0

I want to be able to substring the first character from the right hand side of each element of a vector

ABC20
BCD3
B1
AB2222
BX4444

so for the group above I would want, C, D, B, B, X .... is there an easy way to this? I know there is a substr and a numindex/charindex. So I think I can use these but not sure exactly in R.

Sotos
  • 51,121
  • 6
  • 32
  • 66
JRH31
  • 89
  • 1
  • 2
  • 8
  • related: [regex](https://stackoverflow.com/questions/4736/learning-regular-expressions) – jogo Feb 21 '18 at 08:07

3 Answers3

3

You can use library stringi,

stringi::stri_extract_last_regex(x, '[A-Z]')
#[1] "C" "D" "B" "B" "X"

DATA

x <- c('ABC20', 'BCD3', 'B1', 'AB2222', 'BX4444')
Sotos
  • 51,121
  • 6
  • 32
  • 66
0

We can use sub to capture the last upper case letter (([A-Z])) followed by zero or more digits (\\d*) until the end ($) of the string and replace it with the backreference (\\1) of the captured group

sub(".*([A-Z])\\d*$", "\\1", x)
#[1] "C" "D" "B" "B" "X"

data

x <- c("ABC20", "BCD3", "B1", "AB2222", "BX4444")
akrun
  • 874,273
  • 37
  • 540
  • 662
  • 1
    When I added my answer with `stringi`, it was NOT in your answer. – Sotos Feb 21 '18 at 08:15
  • @Sotos I was adding the same answer and I didn't find a new answer – akrun Feb 21 '18 at 08:15
  • Ok.
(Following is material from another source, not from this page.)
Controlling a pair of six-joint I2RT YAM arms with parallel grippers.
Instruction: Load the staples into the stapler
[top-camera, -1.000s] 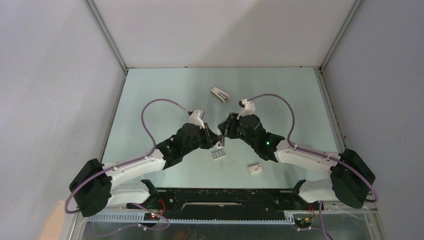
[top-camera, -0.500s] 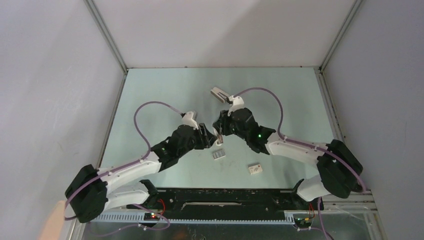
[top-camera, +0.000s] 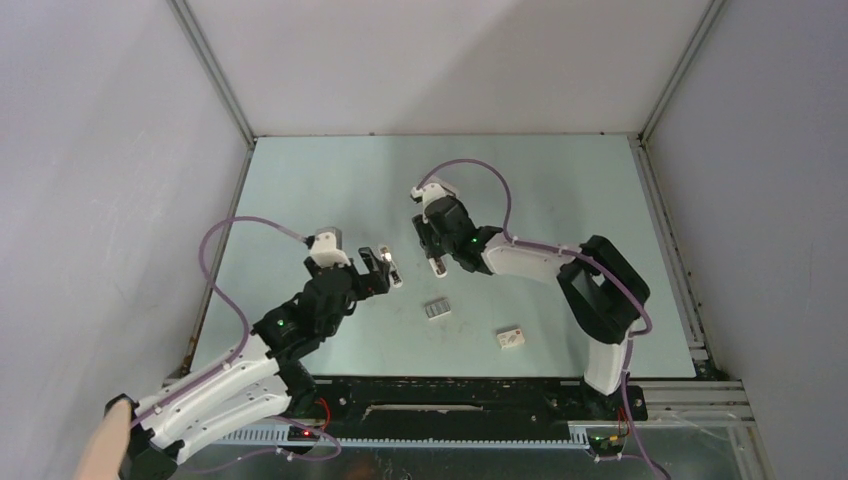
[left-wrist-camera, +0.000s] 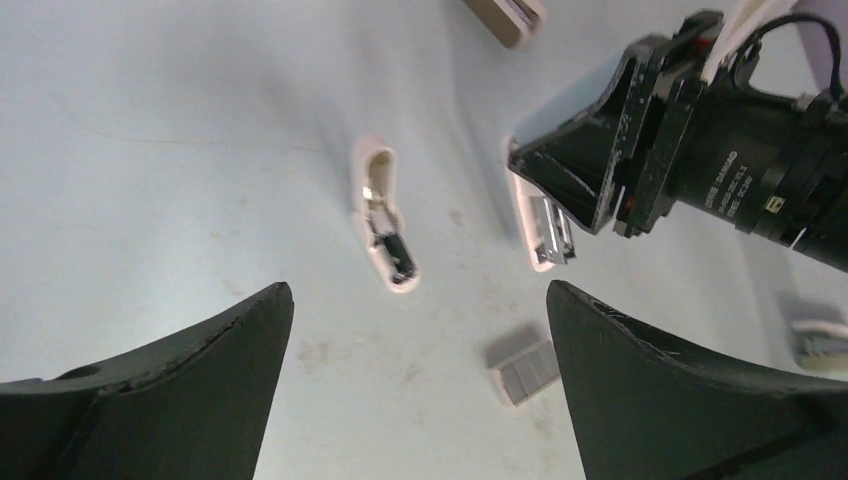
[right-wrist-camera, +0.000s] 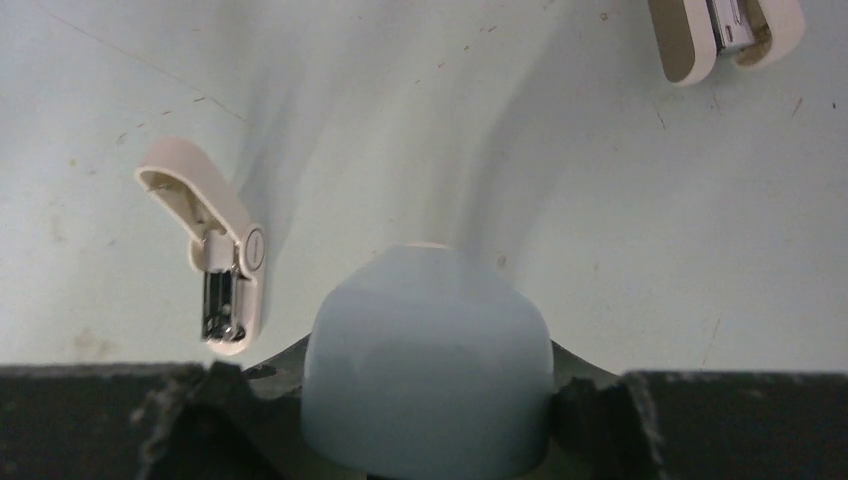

I m just saying. I posted it and yours only had the `sub` solution. – Sotos Feb 21 '18 at 08:17
  • @Sotos I was updating at that time. Once I posted, I find yours too – akrun Feb 21 '18 at 08:17
  • 1
    @Sotos I removed the answer. What I meant is that I came up with the answer independently. By checking the timings, you posted it first. It is a fair argument. Having said that, I noticed many times others posting the same answer as mine (that too after 5 or 10 mins) and if I comment, then the obvious reaction would be `when i started typing there was no answer`. – akrun Feb 21 '18 at 10:44
  • 1
    I agree. Thank you for that. – Sotos Feb 21 '18 at 12:25
0

Try this:

Your data:

  list<-c("ABC20","BCD3","B1","AB2222","BX4444")

Identify position

  number_pos<-gregexpr(pattern ="[0-9]",list)
  number_first<-unlist(lapply(number_pos, `[[`, 1))

Extraction

  substr(list,number_first-1,number_first-1)
[1] "C" "D" "B" "B" "X"
Terru_theTerror
  • 4,918
  • 2
  • 20
  • 39